Home

BigJob Wiki

Introduction

The SAGA BigJob framework is a SAGA-based pilot job implementation. The Simple API for Grid Applications (SAGA) is a high-level, easy-to-use API for accessing distributed resources. SAGA BigJob supports a wide range of application types, and is usable over a broad range of infrastructures, i.e., it is general-purpose, extensible and interoperable. Unlike other common pilot job systems SAGA BigJob (i) natively supports MPI job and (ii) works on a variety of back-end systems, generally reflecting the advantage of using a SAGA-based approach. The following figure gives an overview of the SAGA BigJob architecture.

Pilot-Job

Pilot-Jobs support the decoupling of workload submission from resource assignment, this results in a flexible execution model, which in turn enables the distributed scale-out of applications on multiple and possibly heterogeneous resources. It allows the execution of jobs without the necessity to queue each individual job.

Why do you need pilot-jobs?

The pilot job provides a container for many sub-jobs, i.e applications submit these sub-jobs through the pilot-job and not the resource manager. A major advantage of this approach is that the waiting time at the local resource manager, which usually significantly contributes the overall time-to-completion is avoided.

BigJob Architecture

An overview of the BigJob architecture can be found [here] (https://github.com/saga-project/BigJob/wiki/BigJob-Architecture).

How to Run BigJob on XSEDE

If you are a user / domain scientist and you want to run your computational workload on one of the following XSEDE machines, just follow the links below. The instructions explain how you can set-up your environment on these machines with a few simple commands to use a pre-installed version of BigJob. If you are planning to use any of these machines, we highly recommend to follow these instructions - using a pre-installed version of BigJob is much simpler and less error-prone than installing your own version of BigJob!

Lonestar (TACC)
Kraken (NICS)
Ranger (TACC)
Trestles (SDSC)
Multiple Resources

How to Run BigJob on FutureGrid

If you are a user / domain scientist and you want to run your computational workload on one of the following FutureGrid machines, just follow the links below. The instructions explain how you can set-up your environment on FutureGrid machines with a few simple commands to use a pre-installed version of BigJob.

[Instructions: BigJob on FutureGrid] (https://github.com/saga-project/BigJob/wiki/How-to-Run-BigJob-on-FutureGrid)
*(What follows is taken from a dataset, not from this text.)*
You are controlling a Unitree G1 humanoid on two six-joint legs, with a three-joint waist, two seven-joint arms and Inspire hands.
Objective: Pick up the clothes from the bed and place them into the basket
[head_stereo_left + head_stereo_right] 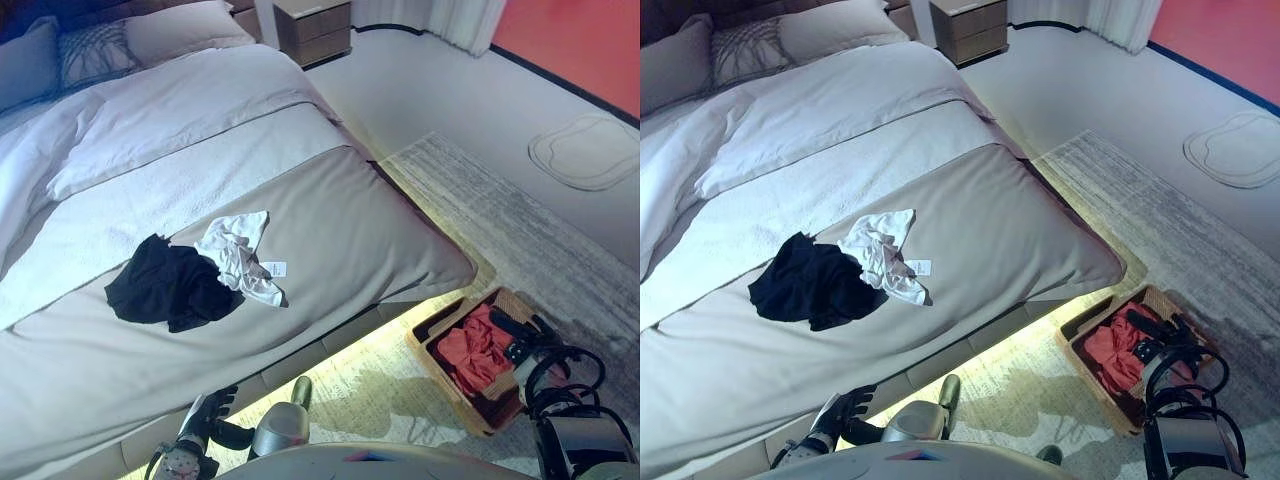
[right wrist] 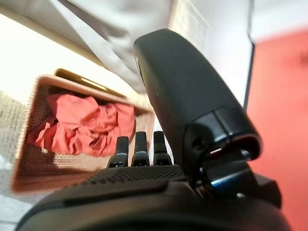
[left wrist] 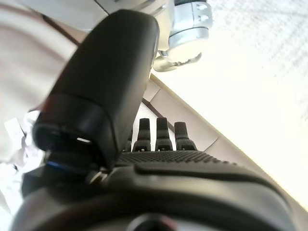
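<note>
A black garment (image 1: 172, 285) and a crumpled white garment (image 1: 240, 256) lie side by side on the grey cover at the foot of the bed (image 1: 360, 230). A woven basket (image 1: 448, 385) stands on the rug by the bed's corner with red clothing (image 1: 474, 350) in it; the right wrist view shows it too (image 2: 82, 127). My right hand (image 1: 520, 335) hangs over the basket with straight fingers (image 2: 136, 147), holding nothing. My left hand (image 1: 207, 415) hangs low beside the bed's near edge, fingers (image 3: 161, 132) straight and empty.
Pillows (image 1: 120, 45) lie at the head of the bed. A wooden nightstand (image 1: 315, 28) stands beyond it. A pale rug (image 1: 500, 220) covers the floor beside the bed, with a white oval mat (image 1: 590, 150) farther off and a red wall (image 1: 580, 40) behind.
</note>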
How to Run BigJob on Open Science Grid

In the context of the ExTENCI Project, we have developed experimental bindings that allow BigJob to access Open Science Grid's (OSG) glide-in WMS Condor pool. While these bindings are primarily used internally in application-specific Science Gateways (e.g., DARE-Cactus) to access OSG and XSEDE resources concurrently, it is possible to run BigJob directly via command-line on OSG resources.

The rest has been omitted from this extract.